このような共有環境の本質は「社会的ルール」あるいは「手続き的知識」の学習として一般化されるのではないかと私は考えています。社会的ルールとは,必ずしも法律や礼儀作法に限りません。いわゆる手続き的知識とは一般的に「こういう場合はこうする」という形で実際に行動として表現される知識のことです。何時になったら机に向かって参考書を開いて勉強するといった生活習慣,わからなくなったらきちんと論理を追って考え直すといった認知スキル,これらはある程度ルール化されて学習可能なものです。それが家族で明示的に学ばされる機会があれば(あるいはなければ),それを身に着け(あるいは身に着けられず),共有環境としての効果を発揮するでしょう。
飲酒や喫煙,マリファナなど違法な薬物の習慣に共有環境があるのは,端的にその物質が環境の中にあるかないか,つまり家族やふたごのきょうだいのだれかひとりでもそれをもっているか,あるいは住んでいる地域や家族が関わりやすい人を通じて手に入れやすい物理的環境にいるかいないかが,かなり影響を持つからではないでしょうか。

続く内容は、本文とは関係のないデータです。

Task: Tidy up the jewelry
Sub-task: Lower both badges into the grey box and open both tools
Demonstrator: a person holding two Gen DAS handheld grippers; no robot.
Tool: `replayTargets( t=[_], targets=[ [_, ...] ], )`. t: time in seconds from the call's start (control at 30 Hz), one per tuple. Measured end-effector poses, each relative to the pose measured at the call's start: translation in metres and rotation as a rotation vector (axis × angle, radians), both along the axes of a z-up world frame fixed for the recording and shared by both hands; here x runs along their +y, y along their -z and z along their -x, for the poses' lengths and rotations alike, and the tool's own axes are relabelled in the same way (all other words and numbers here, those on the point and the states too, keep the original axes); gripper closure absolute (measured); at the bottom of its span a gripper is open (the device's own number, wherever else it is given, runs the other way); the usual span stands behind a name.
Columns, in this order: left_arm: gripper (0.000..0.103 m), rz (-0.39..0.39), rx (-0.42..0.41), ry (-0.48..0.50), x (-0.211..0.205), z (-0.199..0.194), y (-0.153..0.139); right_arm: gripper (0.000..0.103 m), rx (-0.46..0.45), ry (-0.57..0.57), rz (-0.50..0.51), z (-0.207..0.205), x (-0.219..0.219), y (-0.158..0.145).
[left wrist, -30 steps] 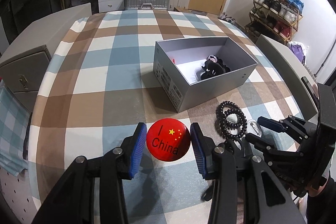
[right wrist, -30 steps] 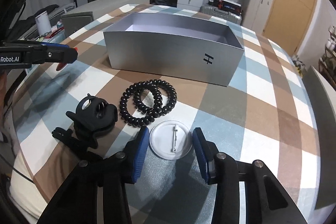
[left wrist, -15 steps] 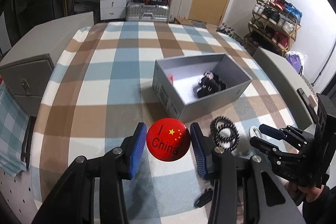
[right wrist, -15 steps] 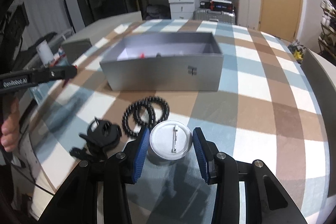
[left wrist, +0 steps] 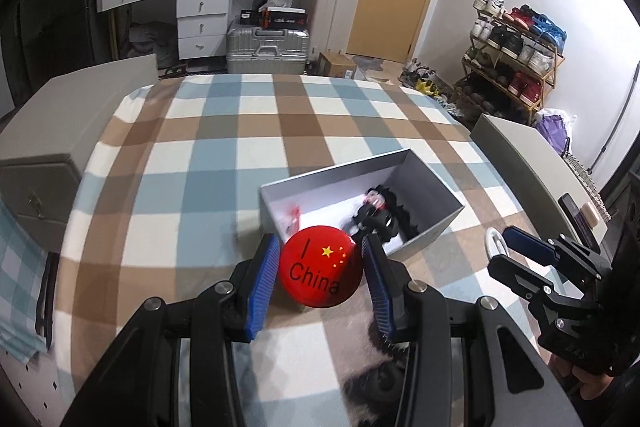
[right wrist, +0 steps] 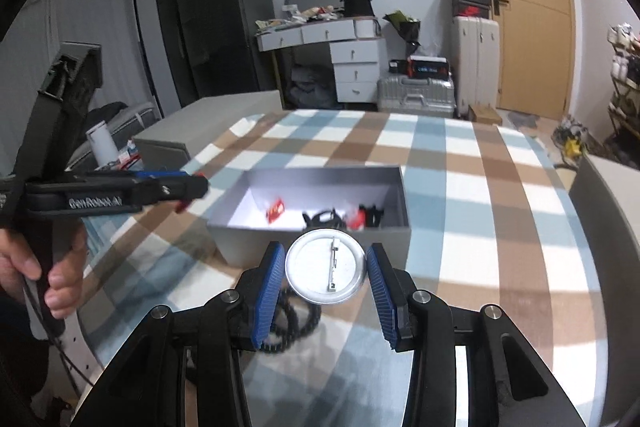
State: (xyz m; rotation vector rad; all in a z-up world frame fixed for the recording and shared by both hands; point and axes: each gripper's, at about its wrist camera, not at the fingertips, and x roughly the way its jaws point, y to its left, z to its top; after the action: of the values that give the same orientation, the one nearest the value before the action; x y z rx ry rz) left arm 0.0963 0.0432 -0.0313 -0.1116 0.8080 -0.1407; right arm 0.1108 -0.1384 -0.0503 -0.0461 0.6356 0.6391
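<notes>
The left gripper (left wrist: 320,267) clamped a red badge (left wrist: 320,271) at lower centre; the right gripper (right wrist: 326,273) clamped a silver badge (right wrist: 326,269), both apparently before the grey box (right wrist: 312,243).

— What covers the surface (right wrist: 472,195)?
— A checked cloth in blue, brown and white.
— And what sits on it?
— An open grey box (right wrist: 320,247), and black bead rings (right wrist: 294,323) lying near it.
</notes>
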Motion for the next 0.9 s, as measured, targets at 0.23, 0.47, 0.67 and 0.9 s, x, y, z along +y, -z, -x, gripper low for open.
replayTargets(
  t=[0.23,0.47,0.67,0.9],
  targets=[
    [0.066,0.009,-0.002,0.027,-0.011,-0.022,-0.002,0.061,-0.01,-0.021,-0.05,-0.031,0.005,-0.014],
    [0.066,0.025,0.013,0.032,-0.015,-0.04,0.003,0.062,-0.006,-0.049,-0.071,-0.06,0.015,-0.019],
    [0.066,0.032,0.037,0.043,-0.018,-0.05,0.009,0.061,0.041,-0.055,-0.092,-0.084,0.02,-0.012],
    [0.066,0.031,0.064,0.063,-0.024,-0.061,0.017,0.061,0.06,-0.059,-0.049,-0.095,0.029,-0.001]
  ],
)
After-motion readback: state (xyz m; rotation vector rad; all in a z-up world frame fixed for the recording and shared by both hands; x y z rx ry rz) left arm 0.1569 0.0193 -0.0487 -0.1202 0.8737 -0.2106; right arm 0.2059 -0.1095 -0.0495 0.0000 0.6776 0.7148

これがその人の個性や発達障害などの心理的形質と違う点です。家族をおしなべて「外向的」パーソナリティにさせる,あるいはADHD(注意欠陥多動性障害)にさせるために使われる物質的ツールや社会的ルールなど想像できませんが,物質依存は,文字通りその物質があるかないかが最初の決め手となります。もちろん物質に依存しやすい遺伝的素因,依存しにくい遺伝的素因はあります。依存しやすい人は自分から進んでその物質を手に入れようとする傾向が高くなるでしょう。しかしやはりそのものがズバリ目の前にあるかないかにも大きく依存することは想像に難くありません。